Problem to work on:
This exercise requires an exact output of the listing, images omitted.

====== Dataset excerpt ======

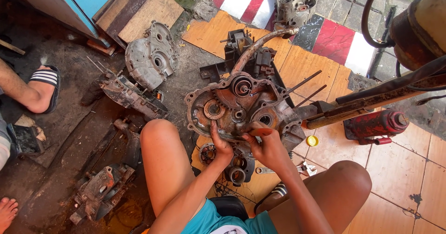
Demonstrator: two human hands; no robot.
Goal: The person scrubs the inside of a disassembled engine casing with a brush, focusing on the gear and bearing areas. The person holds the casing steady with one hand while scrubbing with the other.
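rusty engine case (pixel 241 105) lies open, gears bare, cover (pixel 151 55) already off; our left hand (pixel 222 146) steadies its rim, right hand (pixel 265 146) grips a red-handled tool (pixel 260 132).

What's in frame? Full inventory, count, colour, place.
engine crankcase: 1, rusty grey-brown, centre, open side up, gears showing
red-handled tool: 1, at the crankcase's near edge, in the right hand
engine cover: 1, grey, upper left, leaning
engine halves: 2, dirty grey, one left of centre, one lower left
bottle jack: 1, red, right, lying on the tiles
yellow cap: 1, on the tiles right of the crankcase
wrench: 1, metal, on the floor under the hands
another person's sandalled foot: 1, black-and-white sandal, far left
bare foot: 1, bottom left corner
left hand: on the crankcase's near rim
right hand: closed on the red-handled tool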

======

Response to this task:
Demonstrator: two human hands; no robot.
Goal: The person scrubs the inside of a disassembled engine casing with a brush, focusing on the gear and bearing areas. The person holds the casing steady with one hand while scrubbing with the other.
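rusty engine case (pixel 241 105) lies open, gears bare, cover (pixel 151 55) already off; our left hand (pixel 222 146) steadies its rim, right hand (pixel 265 146) grips a red-handled tool (pixel 260 132).

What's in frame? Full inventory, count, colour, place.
engine crankcase: 1, rusty grey-brown, centre, open side up, gears showing
red-handled tool: 1, at the crankcase's near edge, in the right hand
engine cover: 1, grey, upper left, leaning
engine halves: 2, dirty grey, one left of centre, one lower left
bottle jack: 1, red, right, lying on the tiles
yellow cap: 1, on the tiles right of the crankcase
wrench: 1, metal, on the floor under the hands
another person's sandalled foot: 1, black-and-white sandal, far left
bare foot: 1, bottom left corner
left hand: on the crankcase's near rim
right hand: closed on the red-handled tool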

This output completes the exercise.